▶ _What needs to be done_
Your answer must be the listing, given again word for word.

▶ _Dataset section_
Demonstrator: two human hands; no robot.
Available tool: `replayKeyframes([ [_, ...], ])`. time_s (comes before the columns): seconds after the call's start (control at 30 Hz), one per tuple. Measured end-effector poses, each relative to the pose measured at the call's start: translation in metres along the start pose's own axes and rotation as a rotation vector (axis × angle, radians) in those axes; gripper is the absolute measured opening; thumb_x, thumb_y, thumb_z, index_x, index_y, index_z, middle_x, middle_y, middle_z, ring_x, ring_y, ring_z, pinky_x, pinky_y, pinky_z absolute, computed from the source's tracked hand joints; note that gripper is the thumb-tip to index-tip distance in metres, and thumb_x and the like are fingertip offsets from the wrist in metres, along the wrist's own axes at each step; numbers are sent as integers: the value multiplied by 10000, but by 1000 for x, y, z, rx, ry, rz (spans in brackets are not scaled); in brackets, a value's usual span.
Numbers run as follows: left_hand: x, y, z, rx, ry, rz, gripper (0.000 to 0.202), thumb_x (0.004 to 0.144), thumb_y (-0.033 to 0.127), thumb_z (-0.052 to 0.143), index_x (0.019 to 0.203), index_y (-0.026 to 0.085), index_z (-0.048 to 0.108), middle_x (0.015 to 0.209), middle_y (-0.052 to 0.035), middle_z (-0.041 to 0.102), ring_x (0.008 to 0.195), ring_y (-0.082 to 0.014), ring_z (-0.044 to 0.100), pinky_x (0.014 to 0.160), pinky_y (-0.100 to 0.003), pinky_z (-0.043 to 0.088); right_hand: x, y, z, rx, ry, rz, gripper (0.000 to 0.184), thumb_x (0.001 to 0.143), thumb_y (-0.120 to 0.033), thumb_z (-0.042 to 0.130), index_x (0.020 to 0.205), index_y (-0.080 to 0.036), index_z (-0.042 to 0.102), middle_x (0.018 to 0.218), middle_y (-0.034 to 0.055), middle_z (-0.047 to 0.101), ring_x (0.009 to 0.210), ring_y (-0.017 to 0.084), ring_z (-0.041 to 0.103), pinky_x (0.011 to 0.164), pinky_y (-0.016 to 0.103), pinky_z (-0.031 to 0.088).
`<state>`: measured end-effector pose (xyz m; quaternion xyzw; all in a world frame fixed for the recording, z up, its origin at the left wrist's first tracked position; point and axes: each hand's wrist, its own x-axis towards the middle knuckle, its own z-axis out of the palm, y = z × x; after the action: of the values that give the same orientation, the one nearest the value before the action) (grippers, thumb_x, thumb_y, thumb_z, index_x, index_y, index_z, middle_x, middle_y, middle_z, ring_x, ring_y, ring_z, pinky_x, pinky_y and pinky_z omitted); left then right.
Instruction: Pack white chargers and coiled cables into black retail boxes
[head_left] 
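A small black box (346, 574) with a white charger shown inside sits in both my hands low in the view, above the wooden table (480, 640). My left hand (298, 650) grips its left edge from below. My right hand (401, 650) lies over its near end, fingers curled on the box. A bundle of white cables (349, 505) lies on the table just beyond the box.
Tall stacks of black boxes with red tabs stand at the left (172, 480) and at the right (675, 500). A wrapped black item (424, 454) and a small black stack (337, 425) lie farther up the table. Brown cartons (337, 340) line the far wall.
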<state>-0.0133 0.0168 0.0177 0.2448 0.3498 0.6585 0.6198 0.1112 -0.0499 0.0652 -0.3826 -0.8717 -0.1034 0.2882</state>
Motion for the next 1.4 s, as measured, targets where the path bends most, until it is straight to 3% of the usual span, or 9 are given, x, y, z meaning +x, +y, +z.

▶ _Answer box_
Demonstrator: two human hands; no robot.
Available tool: `replayKeyframes([ [_, ...], ])`. time_s (comes before the columns): seconds after the call's start (control at 30 Hz), one per tuple. Measured end-effector poses, each relative to the pose measured at the call's start: translation in metres along the start pose's own axes and rotation as a rotation vector (axis × angle, radians) in those axes; gripper is the absolute measured opening; thumb_x, thumb_y, thumb_z, index_x, index_y, index_z, middle_x, middle_y, middle_z, ring_x, ring_y, ring_z, pinky_x, pinky_y, pinky_z absolute, computed from the source's tracked hand joints; note that gripper is the thumb-tip to index-tip distance in metres, and thumb_x and the like are fingertip offsets from the wrist in metres, along the wrist's own axes at each step; numbers are sent as integers: the value multiplied by 10000, but by 1000 for x, y, z, rx, ry, rz (spans in brackets are not scaled); in brackets, a value's usual span.
Numbers run as follows: left_hand: x, y, z, rx, ry, rz, gripper (0.000 to 0.202), thumb_x (0.004 to 0.144), thumb_y (-0.033 to 0.127), thumb_z (-0.052 to 0.143), index_x (0.019 to 0.203), index_y (-0.026 to 0.085), index_z (-0.048 to 0.108), middle_x (0.015 to 0.209), middle_y (-0.052 to 0.035), middle_z (-0.041 to 0.102), ring_x (0.008 to 0.195), ring_y (-0.082 to 0.014), ring_z (-0.044 to 0.100), pinky_x (0.014 to 0.160), pinky_y (-0.100 to 0.003), pinky_z (-0.043 to 0.088); right_hand: x, y, z, rx, ry, rz, gripper (0.000 to 0.184), thumb_x (0.001 to 0.143), thumb_y (-0.120 to 0.033), thumb_z (-0.042 to 0.130), index_x (0.020 to 0.205), index_y (-0.080 to 0.036), index_z (-0.042 to 0.102), middle_x (0.018 to 0.218), middle_y (-0.034 to 0.055), middle_z (-0.047 to 0.101), ring_x (0.009 to 0.210), ring_y (-0.017 to 0.084), ring_z (-0.041 to 0.103), pinky_x (0.011 to 0.164), pinky_y (-0.016 to 0.103), pinky_z (-0.031 to 0.088).
`<state>`: measured end-effector pose (xyz m; quaternion xyzw; all in a world frame fixed for the recording, z up, its origin at the left wrist's first tracked position; point and axes: each hand's wrist, its own x-axis towards the middle knuckle, its own z-axis out of the palm, y = z × x; after the action: of the values that give the same orientation, the one nearest the value before the action) (grippers, thumb_x, thumb_y, thumb_z, index_x, index_y, index_z, middle_x, middle_y, middle_z, ring_x, ring_y, ring_z, pinky_x, pinky_y and pinky_z omitted); left then right.
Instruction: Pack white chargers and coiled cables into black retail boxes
[head_left] 
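A small black box (346, 574) with a white charger shown inside sits in both my hands low in the view, above the wooden table (480, 640). My left hand (298, 650) grips its left edge from below. My right hand (401, 650) lies over its near end, fingers curled on the box. A bundle of white cables (349, 505) lies on the table just beyond the box.
Tall stacks of black boxes with red tabs stand at the left (172, 480) and at the right (675, 500). A wrapped black item (424, 454) and a small black stack (337, 425) lie farther up the table. Brown cartons (337, 340) line the far wall.
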<state>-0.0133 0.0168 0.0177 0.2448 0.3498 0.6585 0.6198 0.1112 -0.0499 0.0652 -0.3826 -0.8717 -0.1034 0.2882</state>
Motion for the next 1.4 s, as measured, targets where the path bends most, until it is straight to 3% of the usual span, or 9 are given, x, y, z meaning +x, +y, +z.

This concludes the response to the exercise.